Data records
○ ○ ○ ○

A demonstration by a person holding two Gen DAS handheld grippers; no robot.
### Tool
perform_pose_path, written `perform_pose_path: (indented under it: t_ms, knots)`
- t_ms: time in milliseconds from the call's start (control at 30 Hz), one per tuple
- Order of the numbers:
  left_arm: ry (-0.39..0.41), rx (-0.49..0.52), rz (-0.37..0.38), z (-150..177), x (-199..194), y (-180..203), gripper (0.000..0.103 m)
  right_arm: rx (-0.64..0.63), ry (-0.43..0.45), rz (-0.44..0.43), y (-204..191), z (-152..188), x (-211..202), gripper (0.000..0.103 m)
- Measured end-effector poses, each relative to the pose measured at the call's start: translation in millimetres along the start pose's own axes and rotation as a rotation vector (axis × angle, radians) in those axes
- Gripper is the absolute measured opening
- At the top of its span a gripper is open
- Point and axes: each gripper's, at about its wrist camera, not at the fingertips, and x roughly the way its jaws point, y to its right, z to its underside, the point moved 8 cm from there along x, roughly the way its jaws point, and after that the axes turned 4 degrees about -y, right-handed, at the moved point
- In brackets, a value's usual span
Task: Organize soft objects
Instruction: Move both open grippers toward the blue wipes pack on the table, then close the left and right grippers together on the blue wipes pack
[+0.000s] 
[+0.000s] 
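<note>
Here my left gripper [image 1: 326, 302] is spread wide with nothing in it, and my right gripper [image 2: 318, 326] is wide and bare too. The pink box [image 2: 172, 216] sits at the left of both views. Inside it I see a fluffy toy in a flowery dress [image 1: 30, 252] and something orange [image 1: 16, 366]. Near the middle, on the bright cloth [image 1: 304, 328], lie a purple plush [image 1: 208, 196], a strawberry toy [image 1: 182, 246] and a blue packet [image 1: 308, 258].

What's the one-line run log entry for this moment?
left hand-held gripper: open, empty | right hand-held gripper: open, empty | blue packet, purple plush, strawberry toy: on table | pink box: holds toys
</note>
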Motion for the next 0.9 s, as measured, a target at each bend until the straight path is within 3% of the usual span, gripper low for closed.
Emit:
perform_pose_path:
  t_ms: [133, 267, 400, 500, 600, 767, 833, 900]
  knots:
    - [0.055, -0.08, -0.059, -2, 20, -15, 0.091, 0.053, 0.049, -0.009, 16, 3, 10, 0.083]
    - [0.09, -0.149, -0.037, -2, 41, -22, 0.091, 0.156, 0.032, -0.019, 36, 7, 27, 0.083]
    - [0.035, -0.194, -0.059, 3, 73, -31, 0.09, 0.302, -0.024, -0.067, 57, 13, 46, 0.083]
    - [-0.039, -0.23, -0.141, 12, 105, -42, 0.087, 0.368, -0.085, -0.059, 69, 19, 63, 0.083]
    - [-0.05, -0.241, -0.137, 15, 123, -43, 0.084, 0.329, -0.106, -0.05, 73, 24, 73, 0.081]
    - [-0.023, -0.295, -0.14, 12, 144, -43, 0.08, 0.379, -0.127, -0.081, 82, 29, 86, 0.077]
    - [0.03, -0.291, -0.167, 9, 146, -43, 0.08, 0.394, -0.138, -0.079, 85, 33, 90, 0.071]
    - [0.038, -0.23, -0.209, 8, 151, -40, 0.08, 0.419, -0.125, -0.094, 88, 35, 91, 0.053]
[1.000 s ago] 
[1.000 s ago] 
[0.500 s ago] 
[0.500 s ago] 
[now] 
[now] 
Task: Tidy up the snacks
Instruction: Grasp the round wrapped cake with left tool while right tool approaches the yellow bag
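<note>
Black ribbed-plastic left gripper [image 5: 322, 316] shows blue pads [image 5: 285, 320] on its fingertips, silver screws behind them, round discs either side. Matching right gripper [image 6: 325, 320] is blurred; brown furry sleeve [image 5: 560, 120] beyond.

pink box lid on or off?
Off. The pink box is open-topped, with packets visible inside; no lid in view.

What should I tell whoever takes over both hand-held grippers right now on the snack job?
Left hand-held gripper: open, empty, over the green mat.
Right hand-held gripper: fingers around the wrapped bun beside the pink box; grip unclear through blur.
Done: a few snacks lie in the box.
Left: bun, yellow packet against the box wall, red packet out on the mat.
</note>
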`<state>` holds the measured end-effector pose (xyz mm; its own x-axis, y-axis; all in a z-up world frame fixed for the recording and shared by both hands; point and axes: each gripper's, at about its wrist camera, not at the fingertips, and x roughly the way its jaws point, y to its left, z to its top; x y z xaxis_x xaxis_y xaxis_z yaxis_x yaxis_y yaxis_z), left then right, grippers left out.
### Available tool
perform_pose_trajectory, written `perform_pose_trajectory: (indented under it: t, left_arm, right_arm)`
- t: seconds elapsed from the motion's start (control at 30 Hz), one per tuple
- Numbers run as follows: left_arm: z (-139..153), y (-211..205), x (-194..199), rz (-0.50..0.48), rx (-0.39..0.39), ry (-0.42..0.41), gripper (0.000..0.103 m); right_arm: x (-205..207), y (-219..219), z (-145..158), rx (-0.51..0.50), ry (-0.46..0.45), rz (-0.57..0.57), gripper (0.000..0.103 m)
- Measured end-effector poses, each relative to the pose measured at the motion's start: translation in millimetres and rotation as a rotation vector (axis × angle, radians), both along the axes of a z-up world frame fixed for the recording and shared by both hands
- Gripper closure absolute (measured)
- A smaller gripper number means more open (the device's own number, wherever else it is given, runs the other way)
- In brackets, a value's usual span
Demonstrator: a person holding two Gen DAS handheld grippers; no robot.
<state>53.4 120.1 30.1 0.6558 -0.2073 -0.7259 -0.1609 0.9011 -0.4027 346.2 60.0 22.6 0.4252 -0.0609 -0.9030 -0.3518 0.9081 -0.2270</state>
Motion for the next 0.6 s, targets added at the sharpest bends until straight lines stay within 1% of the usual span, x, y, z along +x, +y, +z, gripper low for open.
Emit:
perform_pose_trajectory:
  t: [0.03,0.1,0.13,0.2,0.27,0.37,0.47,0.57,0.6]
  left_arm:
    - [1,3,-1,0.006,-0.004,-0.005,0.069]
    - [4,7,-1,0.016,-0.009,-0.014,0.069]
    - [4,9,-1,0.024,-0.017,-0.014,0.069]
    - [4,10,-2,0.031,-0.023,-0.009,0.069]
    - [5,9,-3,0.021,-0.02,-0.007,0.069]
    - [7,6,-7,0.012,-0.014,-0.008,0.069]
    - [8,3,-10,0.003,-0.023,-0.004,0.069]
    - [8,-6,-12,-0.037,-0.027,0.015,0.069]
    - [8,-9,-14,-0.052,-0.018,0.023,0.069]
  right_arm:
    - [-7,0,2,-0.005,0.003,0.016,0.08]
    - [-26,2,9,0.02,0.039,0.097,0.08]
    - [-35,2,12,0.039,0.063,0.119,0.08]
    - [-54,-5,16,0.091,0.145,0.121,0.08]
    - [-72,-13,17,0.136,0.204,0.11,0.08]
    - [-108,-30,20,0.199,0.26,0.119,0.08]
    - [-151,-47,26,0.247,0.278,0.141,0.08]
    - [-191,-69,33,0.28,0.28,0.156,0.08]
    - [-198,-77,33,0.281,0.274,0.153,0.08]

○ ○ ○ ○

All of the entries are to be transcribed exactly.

A demonstration by a person holding two Gen DAS handheld grippers; no robot.
### Tool
perform_pose_path, written `perform_pose_path: (indented under it: t_ms, knots)`
- t_ms: time in milliseconds from the call's start (control at 30 Hz), one per tuple
- Order of the numbers:
  left_arm: ry (-0.39..0.41), rx (-0.49..0.52), rz (-0.37..0.38), z (-150..177), x (-199..194), y (-180..203), gripper (0.000..0.103 m)
  right_arm: rx (-0.64..0.63), ry (-0.43..0.45), rz (-0.44..0.43), y (-204..191), z (-152..188), x (-211..202), gripper (0.000..0.103 m)
- Measured end-effector poses, each relative to the pose measured at the call's start: translation in millimetres along the start pose's own axes and rotation as a rotation vector (axis × angle, radians) in those axes
- Gripper is the absolute measured opening
- At the top of its span a gripper is open
- Point and axes: each gripper's, at about its wrist camera, not at the fingertips, and x roughly the way its jaws point, y to its right, z to its underside, the point moved 8 cm from there along x, roughly the way its jaws point, and after that the axes turned 4 degrees about -y, right-handed, at the moved point
- In brackets, a value's usual span
Task: Organize soft objects
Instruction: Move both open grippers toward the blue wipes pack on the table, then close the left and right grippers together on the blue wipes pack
[+0.000s] 
[+0.000s] 
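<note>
Here my left gripper [image 1: 326, 302] is spread wide with nothing in it, and my right gripper [image 2: 318, 326] is wide and bare too. The pink box [image 2: 172, 216] sits at the left of both views. Inside it I see a fluffy toy in a flowery dress [image 1: 30, 252] and something orange [image 1: 16, 366]. Near the middle, on the bright cloth [image 1: 304, 328], lie a purple plush [image 1: 208, 196], a strawberry toy [image 1: 182, 246] and a blue packet [image 1: 308, 258].

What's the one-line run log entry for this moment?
left hand-held gripper: open, empty | right hand-held gripper: open, empty | blue packet, purple plush, strawberry toy: on table | pink box: holds toys
</note>
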Motion for the next 0.9 s, as measured, a target at each bend until the straight path is within 3% of the usual span, gripper low for closed.
Emit:
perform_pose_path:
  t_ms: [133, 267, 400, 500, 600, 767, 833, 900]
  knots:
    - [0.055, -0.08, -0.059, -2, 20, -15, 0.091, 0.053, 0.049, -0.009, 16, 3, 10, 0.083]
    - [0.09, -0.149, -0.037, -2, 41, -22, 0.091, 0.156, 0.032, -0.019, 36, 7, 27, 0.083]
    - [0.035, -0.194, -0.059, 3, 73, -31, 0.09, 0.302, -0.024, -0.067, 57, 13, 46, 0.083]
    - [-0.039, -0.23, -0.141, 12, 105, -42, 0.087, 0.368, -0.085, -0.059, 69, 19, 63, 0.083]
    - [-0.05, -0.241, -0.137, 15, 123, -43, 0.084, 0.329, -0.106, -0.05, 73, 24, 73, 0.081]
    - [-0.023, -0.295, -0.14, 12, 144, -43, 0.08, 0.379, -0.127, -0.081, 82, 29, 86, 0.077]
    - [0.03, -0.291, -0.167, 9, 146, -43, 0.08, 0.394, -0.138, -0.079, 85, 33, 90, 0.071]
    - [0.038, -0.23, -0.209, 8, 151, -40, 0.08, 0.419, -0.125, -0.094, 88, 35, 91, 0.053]
[1.000 s ago] 
[1.000 s ago] 
[0.500 s ago] 
[0.500 s ago] 
[now] 
[now] 
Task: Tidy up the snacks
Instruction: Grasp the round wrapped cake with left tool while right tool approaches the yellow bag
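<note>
Black ribbed-plastic left gripper [image 5: 322, 316] shows blue pads [image 5: 285, 320] on its fingertips, silver screws behind them, round discs either side. Matching right gripper [image 6: 325, 320] is blurred; brown furry sleeve [image 5: 560, 120] beyond.

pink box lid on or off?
Off. The pink box is open-topped, with packets visible inside; no lid in view.

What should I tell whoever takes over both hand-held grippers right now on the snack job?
Left hand-held gripper: open, empty, over the green mat.
Right hand-held gripper: fingers around the wrapped bun beside the pink box; grip unclear through blur.
Done: a few snacks lie in the box.
Left: bun, yellow packet against the box wall, red packet out on the mat.
</note>
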`<state>` holds the measured end-effector pose (xyz mm; its own x-axis, y-axis; all in a z-up world frame fixed for the recording and shared by both hands; point and axes: each gripper's, at about its wrist camera, not at the fingertips, and x roughly the way its jaws point, y to its left, z to its top; x y z xaxis_x xaxis_y xaxis_z yaxis_x yaxis_y yaxis_z), left then right, grippers left out.
### Available tool
perform_pose_trajectory, written `perform_pose_trajectory: (indented under it: t, left_arm, right_arm)`
- t: seconds elapsed from the motion's start (control at 30 Hz), one per tuple
- Numbers run as follows: left_arm: z (-139..153), y (-211..205), x (-194..199), rz (-0.50..0.48), rx (-0.39..0.39), ry (-0.42..0.41), gripper (0.000..0.103 m); right_arm: x (-205..207), y (-219..219), z (-145..158), rx (-0.51..0.50), ry (-0.46..0.45), rz (-0.57..0.57), gripper (0.000..0.103 m)
- Measured end-effector poses, each relative to the pose measured at the motion's start: translation in millimetres and rotation as a rotation vector (axis × angle, radians), both along the axes of a z-up world frame fixed for the recording and shared by both hands
- Gripper closure absolute (measured)
- A smaller gripper number means more open (the device's own number, wherever else it is given, runs the other way)
- In brackets, a value's usual span
Demonstrator: a person holding two Gen DAS handheld grippers; no robot.
<state>53.4 120.1 30.1 0.6558 -0.2073 -0.7259 -0.1609 0.9011 -0.4027 346.2 60.0 22.6 0.4252 -0.0609 -0.9030 -0.3518 0.9081 -0.2270</state>
Motion for the next 0.6 s, targets added at the sharpest bends until straight lines stay within 1% of the usual span, x, y, z along +x, +y, +z, gripper low for open.
Emit:
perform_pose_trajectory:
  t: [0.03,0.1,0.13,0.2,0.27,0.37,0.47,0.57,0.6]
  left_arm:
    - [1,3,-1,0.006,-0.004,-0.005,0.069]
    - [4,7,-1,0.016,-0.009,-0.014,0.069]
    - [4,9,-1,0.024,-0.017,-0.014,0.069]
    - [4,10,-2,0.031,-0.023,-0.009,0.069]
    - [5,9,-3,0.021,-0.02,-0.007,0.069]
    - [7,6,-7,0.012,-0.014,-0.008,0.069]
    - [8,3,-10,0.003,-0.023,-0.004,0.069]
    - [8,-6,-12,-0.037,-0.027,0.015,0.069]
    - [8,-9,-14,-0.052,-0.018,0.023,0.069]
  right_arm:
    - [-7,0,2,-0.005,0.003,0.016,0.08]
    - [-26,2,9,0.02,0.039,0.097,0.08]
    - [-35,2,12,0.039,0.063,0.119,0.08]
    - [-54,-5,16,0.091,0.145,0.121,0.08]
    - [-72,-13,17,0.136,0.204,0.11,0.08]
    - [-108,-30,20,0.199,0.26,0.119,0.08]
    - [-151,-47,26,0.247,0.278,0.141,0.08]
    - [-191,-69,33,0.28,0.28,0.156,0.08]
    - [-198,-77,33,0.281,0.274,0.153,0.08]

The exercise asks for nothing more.